The state has long prevented testing of autonomous trucks, but the Department of Motor Vehicles (DMV) has been moving toward lifting its ban. Now, though, the California Assembly has passed a bill that would necessitate a human safety operator to be present at all times in heavy-duty AVs (more than 10,000 pounds) on public roads, and which is to be voted on in the Senate.
Those backing the bill (known as AB 316) believe it is necessary to deliver job security for truck drivers, and also that it promotes safety for road users. However, those on the opposite side of the fence do not agree, arguing that many of the benefits of autonomy are likely to be eliminated if a human presence is required at all times.
They also argue that legislation is likely to have a detrimental effect on California.
The prevailing mood in the industry was summed up by the Autonomous Vehicle Industry Association (AVIA) which issued a statement on the bill after it was passed by the Assembly.

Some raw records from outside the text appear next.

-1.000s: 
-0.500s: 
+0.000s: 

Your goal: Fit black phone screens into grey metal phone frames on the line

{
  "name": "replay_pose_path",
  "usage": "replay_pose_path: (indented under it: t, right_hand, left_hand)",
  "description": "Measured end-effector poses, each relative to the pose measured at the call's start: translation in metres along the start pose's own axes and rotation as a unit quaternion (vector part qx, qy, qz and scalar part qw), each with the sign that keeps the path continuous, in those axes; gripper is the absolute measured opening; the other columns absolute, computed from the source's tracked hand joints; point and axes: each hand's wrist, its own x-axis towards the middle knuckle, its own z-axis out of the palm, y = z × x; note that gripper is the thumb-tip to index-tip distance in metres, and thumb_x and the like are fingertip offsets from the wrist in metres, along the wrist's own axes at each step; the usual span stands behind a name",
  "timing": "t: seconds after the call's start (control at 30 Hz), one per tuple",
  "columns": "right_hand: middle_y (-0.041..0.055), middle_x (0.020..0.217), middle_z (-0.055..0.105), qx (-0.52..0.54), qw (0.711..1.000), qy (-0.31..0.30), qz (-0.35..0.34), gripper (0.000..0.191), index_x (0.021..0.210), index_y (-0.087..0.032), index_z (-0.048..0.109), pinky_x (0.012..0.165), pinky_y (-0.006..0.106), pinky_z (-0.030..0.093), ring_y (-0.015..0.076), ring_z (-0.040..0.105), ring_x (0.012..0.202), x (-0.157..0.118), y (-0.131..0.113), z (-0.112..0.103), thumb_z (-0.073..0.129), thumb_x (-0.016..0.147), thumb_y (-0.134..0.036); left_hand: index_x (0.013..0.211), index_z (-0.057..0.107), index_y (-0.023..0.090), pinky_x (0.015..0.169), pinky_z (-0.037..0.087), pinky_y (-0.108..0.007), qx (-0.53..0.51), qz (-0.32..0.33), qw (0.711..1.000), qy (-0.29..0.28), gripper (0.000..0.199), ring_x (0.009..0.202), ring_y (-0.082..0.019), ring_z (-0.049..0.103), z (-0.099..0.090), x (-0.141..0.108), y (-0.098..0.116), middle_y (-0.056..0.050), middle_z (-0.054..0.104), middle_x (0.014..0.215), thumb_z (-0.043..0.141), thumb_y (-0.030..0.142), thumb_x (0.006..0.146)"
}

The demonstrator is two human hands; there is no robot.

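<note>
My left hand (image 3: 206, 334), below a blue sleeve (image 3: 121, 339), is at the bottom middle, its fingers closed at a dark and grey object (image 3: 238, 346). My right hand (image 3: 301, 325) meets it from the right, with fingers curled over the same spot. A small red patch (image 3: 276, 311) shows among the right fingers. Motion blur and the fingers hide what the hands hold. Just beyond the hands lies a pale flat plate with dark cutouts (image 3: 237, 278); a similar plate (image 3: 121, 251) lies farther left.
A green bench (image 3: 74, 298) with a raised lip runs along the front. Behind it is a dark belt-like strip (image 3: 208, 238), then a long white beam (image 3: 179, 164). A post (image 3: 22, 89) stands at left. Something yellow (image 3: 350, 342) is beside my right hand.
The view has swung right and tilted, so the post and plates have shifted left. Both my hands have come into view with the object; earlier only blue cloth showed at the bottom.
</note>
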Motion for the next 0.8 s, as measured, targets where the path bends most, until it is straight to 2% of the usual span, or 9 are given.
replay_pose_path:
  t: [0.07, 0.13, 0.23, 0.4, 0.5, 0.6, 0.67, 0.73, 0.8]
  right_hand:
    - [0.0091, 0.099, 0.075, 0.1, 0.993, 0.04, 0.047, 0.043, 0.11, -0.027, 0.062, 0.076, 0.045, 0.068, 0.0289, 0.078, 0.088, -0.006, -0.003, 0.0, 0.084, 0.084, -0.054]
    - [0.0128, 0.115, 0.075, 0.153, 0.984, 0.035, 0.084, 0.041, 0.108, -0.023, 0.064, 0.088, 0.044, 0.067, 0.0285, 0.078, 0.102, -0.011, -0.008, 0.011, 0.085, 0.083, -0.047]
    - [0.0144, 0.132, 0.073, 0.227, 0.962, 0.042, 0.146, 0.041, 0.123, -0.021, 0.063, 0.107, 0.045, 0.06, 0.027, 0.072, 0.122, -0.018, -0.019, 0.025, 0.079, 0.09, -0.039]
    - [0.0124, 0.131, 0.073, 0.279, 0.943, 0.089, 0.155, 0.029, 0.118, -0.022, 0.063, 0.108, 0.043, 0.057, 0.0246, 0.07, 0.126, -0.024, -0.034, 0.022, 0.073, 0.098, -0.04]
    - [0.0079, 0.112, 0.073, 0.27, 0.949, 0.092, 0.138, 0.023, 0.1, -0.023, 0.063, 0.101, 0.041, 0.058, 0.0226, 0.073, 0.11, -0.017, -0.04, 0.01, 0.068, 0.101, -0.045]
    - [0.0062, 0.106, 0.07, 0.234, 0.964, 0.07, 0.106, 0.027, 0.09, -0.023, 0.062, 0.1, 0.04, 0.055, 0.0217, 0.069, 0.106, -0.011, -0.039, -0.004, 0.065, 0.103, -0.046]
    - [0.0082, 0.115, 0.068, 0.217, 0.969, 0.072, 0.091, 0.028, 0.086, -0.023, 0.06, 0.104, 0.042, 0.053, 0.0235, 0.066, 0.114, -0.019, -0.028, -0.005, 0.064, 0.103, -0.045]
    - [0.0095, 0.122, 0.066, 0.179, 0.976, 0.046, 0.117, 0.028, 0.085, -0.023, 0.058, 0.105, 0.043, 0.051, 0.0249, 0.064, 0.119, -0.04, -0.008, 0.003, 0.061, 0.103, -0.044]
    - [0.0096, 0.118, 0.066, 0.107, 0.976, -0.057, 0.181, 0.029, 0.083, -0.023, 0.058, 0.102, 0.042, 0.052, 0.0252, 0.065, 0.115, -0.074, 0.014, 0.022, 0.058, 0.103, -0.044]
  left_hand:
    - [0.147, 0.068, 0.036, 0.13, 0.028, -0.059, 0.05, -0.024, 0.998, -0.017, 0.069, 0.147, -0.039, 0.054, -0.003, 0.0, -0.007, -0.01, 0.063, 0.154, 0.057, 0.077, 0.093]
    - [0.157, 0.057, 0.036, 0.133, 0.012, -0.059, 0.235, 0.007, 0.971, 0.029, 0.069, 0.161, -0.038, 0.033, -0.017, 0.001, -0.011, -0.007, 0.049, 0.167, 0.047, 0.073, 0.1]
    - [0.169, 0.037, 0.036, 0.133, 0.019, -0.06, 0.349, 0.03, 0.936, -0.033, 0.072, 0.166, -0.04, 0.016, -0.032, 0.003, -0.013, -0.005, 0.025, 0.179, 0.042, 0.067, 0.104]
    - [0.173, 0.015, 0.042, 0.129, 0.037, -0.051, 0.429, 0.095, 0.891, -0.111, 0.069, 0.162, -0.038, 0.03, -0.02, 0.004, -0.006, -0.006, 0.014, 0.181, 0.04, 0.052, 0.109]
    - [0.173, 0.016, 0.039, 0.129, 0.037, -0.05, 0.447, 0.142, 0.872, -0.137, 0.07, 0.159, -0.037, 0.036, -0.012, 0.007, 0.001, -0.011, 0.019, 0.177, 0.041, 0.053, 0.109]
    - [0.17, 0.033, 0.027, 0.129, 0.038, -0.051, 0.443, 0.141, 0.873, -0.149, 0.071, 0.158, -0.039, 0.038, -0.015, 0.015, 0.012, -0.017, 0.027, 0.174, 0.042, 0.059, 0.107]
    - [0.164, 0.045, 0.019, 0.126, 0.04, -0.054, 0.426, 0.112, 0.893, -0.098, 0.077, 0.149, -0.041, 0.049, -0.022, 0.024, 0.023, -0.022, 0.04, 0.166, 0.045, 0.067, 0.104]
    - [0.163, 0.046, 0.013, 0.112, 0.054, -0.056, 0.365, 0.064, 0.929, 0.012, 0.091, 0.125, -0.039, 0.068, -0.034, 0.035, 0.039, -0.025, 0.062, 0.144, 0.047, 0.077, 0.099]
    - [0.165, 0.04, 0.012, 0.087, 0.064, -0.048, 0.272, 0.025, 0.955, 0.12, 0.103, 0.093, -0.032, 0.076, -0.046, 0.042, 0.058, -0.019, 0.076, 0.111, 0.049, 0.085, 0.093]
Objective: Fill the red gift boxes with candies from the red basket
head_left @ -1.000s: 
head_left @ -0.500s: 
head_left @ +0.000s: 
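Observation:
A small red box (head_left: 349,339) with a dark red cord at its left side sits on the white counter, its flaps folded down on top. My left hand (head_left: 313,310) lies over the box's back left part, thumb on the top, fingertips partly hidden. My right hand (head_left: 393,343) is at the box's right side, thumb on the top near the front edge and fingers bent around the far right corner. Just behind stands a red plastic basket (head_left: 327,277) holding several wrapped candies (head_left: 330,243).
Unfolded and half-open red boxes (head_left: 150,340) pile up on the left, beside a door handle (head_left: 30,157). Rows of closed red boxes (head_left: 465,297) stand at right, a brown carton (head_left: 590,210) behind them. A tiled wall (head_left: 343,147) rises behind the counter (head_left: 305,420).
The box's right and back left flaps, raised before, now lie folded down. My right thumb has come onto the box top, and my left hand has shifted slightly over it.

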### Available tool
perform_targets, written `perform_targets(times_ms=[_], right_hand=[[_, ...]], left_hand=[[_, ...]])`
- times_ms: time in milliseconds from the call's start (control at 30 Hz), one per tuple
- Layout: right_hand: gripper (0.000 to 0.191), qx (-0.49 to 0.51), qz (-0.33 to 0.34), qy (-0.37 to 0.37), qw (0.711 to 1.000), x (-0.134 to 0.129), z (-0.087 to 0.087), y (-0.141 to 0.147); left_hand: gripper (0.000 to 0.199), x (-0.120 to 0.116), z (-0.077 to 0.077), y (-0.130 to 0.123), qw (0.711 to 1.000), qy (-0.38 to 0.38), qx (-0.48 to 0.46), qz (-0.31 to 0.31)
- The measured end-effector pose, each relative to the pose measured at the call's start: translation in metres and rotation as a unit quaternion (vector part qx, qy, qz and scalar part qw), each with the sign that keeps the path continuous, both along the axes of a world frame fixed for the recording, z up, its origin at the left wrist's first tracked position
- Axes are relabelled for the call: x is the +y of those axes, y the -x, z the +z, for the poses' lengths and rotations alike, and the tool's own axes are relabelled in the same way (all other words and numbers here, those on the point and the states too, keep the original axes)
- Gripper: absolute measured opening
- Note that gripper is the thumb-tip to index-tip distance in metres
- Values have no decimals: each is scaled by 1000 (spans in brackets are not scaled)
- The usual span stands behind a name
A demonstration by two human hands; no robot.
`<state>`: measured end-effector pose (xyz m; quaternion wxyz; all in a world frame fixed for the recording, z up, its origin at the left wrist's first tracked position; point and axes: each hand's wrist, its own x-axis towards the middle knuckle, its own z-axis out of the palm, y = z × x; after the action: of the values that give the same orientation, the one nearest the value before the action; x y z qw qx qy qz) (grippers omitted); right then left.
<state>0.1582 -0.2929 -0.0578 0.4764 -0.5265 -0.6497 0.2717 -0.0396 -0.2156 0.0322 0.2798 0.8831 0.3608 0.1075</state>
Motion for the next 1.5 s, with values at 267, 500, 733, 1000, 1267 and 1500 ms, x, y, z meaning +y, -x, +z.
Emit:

“AB 316 is a preemptive technology ban that will put California even further behind other states and lock in the devastating safety status quo on California’s roads, which saw more than 4,400 people die last year,” said AVIA Executive Director Jeff Farrah. “AB 316 undermines California’s law enforcement and safety officials as they seek to regulate and conduct oversight over life-saving autonomous trucks.

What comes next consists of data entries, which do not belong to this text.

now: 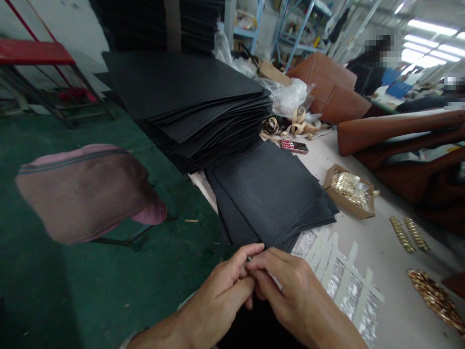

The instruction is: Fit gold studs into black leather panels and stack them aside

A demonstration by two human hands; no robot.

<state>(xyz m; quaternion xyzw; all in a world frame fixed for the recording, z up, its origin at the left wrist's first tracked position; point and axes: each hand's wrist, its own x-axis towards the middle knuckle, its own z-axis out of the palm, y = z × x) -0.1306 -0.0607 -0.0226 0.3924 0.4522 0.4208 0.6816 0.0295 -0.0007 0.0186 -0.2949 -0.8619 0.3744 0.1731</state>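
Note:
My left hand (225, 287) and my right hand (290, 282) meet at the lower middle, in front of the table edge. Both have their fingers closed, with the fingertips pinched together. A small pale bit shows between them, too little of it visible to name. Just beyond my fingers lies a fanned pile of black leather-like sheets (271, 189). To the right of my hands, pale strips (334, 254) lie across clear plastic packets (349, 291) on the table (390, 276).
A tall stack of larger black sheets (196, 92) stands behind. On the table are a phone (295, 146), a cardboard box (349, 209) of gold-coloured metal pieces, and loose gold pieces (436, 298). A cloth-covered stool (85, 194) stands left. Brown leather-like pieces (385, 135) lie at the right.

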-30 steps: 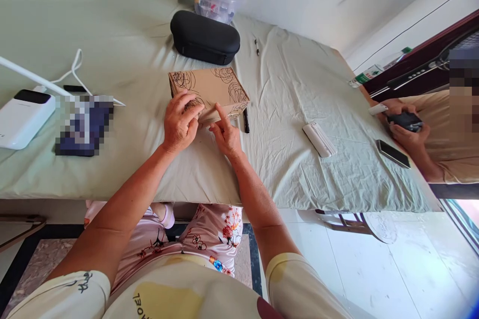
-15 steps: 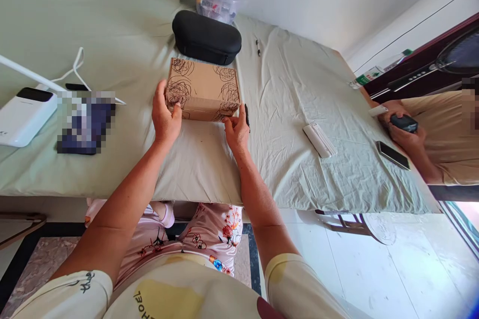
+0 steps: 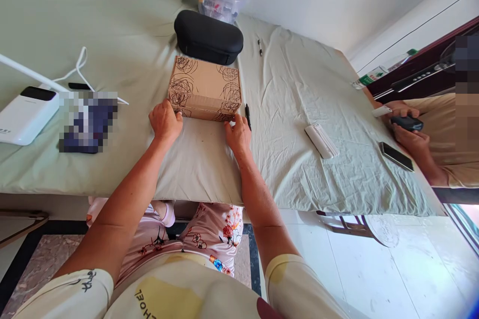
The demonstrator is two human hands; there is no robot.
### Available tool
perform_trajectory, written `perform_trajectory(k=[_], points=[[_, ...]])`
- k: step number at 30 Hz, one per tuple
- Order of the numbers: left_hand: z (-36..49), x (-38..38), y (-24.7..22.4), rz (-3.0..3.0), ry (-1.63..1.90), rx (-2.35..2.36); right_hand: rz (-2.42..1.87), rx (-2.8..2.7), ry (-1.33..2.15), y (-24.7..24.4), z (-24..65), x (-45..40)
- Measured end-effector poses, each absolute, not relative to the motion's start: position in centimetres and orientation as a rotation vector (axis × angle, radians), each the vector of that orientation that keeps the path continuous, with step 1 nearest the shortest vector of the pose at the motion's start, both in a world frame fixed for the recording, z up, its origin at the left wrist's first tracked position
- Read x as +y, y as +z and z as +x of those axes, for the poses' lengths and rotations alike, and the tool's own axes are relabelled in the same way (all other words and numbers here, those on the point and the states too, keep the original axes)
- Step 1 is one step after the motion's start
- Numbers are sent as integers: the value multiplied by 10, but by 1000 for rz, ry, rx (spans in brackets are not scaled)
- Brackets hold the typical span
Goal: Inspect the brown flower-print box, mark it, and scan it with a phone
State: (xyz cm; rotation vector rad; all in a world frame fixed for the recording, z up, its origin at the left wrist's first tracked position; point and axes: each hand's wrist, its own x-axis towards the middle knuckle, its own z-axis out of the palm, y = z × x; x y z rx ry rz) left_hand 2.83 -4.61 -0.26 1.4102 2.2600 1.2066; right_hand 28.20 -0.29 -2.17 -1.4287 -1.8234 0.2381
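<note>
A brown cardboard box with black scribbled rose shapes lies on the cloth-covered table, its front side toward me. My left hand is at its front left corner, fingers bent against the cardboard. At the front right corner my right hand grips the lower edge, thumb and fingers close together. A black pen lies just right of my right hand. Directly behind the box is a black zipped case.
A clear tub of items stands at the back. Left are a white device and a blurred dark object. Right are a white object, a phone, a bottle and another person's hands.
My left hand's fingers have slid from the box's left side down toward its front corner. My right fingers have curled in, uncovering the pen. The box has barely moved.
</note>
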Motion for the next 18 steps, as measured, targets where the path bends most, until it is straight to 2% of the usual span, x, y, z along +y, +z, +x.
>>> perform_trajectory(k=[3, 11, 18], points=[[29, -45, 1, 1434, 1272, 2212, -1375, -1790, 253, -17, 282, -1], [39, -59, 22, 1547, 1752, 1966, -1150, -1649, 361, 4, 282, -7], [47, -70, 37, 1606, 1928, 1914, -995, -1612, 111, 23, 279, -23]])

“We encourage Governor [Gavin] Newsom and the State Senate to reject AB 316 so Californians will benefit from the safety and supply chain benefits of autonomous trucks.”
The bill is being backed by the Teamsters union, which takes a different view. In a statement of their own, driver Fernando Reyes said: “California highways are an unpredictable place, but as a Teamster truck driver of 13 years, I’m trained to expect the unexpected. I know how to look out for people texting while driving, potholes in the middle of the road, and folks on the side of the highway with a flat tire. We can’t trust new technology to pick up on those things.
“My truck weighs well over 10,000 pounds. The thought of it barreling down the highway with no driver behind the wheel is a terrifying thought, and it isn’t safe.” assembly member Cecilia Aguiar-Curry (D-Winters) added: “This joint effort with the Teamsters and Labor Federation will slow the profit-motivated drive to human-less trucking by putting the Legislature between venture capital, well-paid jobs and public safety.”
California’s stance of not allowing autonomous testing of trucks has long been a bone of contention. A group of major stakeholders, including Waymo, Aurora and Luminar, wrote an open letter to Governor Newsom last year urging him to reconsider. California’s position has seen much of the development of self-driving trucks take place in America’s southern states, with the likes of Kodiak operating in Texas and Oklahoma. Even though human operators are currently still required there, driverless trucking is the ultimate aim.
Should California proceed with the AB 316 bill, though, the industry could get increasingly fractured, with inter-state freight runs, for example, likely to become problematic. Governor Newsom will have the final sign-off, should the Senate vote in favor.